Views on Human Rights
Canadians overall are concerned about human rights; however, more education is linked to greater concern. Among university degree holders, 53% disagree with the statement that “we can’t afford to stop doing business with or in Asian countries just because of human rights concerns.” Also, 43% disagree that “the human rights situation in China today is better than it was 10 years ago,” compared with 34% of those with a high school diploma or less. Moreover, 63% of university-educated individuals agree that promoting democracy in Asia should be a major priority for the Government of Canada, compared with 50% of those with a high school diploma or less, and 56% of those with some college education. Also, 81% of university-educated individuals think that Canada should raise human rights issues in its relations with Asian countries, compared with 66% of those with a high school diploma or less, and 73% of those with some college education.

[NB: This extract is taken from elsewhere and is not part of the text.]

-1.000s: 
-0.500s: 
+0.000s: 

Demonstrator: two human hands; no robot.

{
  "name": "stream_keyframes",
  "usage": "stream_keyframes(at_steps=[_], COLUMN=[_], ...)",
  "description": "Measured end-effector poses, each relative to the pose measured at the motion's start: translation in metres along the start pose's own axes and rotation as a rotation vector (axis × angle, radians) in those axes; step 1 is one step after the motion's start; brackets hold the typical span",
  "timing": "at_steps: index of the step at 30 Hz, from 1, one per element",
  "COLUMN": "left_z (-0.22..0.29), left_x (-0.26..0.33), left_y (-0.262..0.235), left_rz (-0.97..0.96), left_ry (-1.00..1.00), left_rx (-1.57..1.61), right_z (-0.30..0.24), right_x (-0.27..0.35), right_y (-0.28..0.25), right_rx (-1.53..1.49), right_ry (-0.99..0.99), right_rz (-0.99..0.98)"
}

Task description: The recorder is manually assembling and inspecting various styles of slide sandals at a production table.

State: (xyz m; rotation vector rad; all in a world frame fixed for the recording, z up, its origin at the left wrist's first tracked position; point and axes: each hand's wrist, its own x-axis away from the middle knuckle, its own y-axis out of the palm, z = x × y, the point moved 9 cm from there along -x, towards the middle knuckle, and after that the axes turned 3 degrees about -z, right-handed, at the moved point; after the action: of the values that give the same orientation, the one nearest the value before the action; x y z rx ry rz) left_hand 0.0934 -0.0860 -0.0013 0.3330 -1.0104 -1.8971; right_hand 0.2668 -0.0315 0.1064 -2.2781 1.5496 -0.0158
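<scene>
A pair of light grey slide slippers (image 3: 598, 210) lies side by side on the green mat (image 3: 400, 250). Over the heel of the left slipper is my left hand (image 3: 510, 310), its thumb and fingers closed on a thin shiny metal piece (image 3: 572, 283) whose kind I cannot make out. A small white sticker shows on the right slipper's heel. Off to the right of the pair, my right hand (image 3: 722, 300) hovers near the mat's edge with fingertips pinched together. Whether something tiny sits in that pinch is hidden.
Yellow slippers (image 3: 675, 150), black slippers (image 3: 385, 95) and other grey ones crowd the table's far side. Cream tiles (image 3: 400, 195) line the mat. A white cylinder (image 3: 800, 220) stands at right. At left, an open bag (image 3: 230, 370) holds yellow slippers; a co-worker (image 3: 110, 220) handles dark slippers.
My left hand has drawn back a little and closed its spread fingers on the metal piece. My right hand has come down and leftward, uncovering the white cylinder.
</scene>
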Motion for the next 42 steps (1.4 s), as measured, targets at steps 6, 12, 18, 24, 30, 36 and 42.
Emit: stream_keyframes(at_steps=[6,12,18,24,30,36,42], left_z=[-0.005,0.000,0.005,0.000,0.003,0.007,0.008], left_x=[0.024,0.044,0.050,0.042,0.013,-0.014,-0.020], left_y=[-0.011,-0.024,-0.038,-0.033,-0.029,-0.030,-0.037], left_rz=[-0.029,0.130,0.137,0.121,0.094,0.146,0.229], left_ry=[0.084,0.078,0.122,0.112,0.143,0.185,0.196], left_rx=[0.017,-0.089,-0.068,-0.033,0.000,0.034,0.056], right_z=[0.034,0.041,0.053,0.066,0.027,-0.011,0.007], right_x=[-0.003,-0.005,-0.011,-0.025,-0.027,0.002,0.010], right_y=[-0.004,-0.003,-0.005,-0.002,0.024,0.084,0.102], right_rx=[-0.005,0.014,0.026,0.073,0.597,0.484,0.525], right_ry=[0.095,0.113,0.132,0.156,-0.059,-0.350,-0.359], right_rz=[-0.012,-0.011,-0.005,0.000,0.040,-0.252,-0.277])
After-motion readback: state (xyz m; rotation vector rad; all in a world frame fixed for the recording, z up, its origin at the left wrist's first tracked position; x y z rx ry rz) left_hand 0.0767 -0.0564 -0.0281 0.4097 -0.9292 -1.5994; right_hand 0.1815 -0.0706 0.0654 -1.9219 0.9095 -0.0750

People with different education levels differ in their level of concern for various global issues. Compared with those with high school education or less and college-educated individuals, university degree holders are less concerned about the possibility of unfriendly countries becoming nuclear powers, large numbers of immigrants and refugees coming into Canada, international terrorism, and cyberattacks on Canadian computer networks. However, they are much more concerned about climate change. Further, Canadians from all education groups are concerned about an international financial crisis.

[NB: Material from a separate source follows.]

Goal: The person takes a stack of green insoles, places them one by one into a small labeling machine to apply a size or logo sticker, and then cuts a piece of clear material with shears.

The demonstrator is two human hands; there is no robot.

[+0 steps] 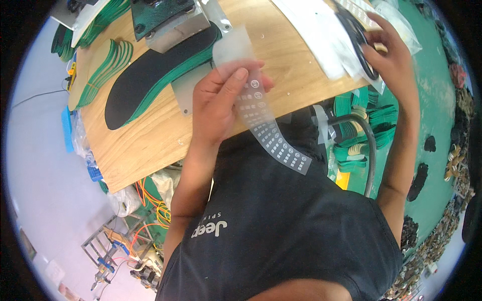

These perceived threats define their priorities as well. Respondents were asked to select how important various foreign policy goals should be for the Canadian government. Higher levels of education are linked to lower priorities for several goals, including combatting international terrorism, protecting the jobs of Canadian workers, controlling and reducing immigration, preventing the spread of nuclear weapons, defending our allies’ security, improving Canada’s standing in the world, and attaining Canadian energy independence. Although all Canadians think that limiting climate change should be a very important goal for the Canadian government, more university-educated individuals consider it critical. Canadians from all education groups are almost equally concerned about combatting world hunger, and promoting the full participation of women and girls in their societies around the world.
Note: Percentage indicates the number of respondents who see the option as a “very important” goal.
We see that education is positively linked to openness to trade and investment. However, interestingly, Canadians who are more educated have greater concerns about residential real estate investment from China, and believe that the government is allowing too much investment in this area. Canadians from all education groups are also concerned about increased competition from Asia due to the low cost of labour.
Education also positively affects feelings toward other countries. Interestingly, China is the exception, where the feelings of Canadians from all education groups converge.
Canadians who are more educated are less concerned about various international threats. However, climate change is the issue that university-educated individuals are more concerned about, and they consider limiting it as a very important policy goal for the Canadian government. For all Canadians, promoting the full participation of women and girls in their societies around the world is a very important foreign policy goal.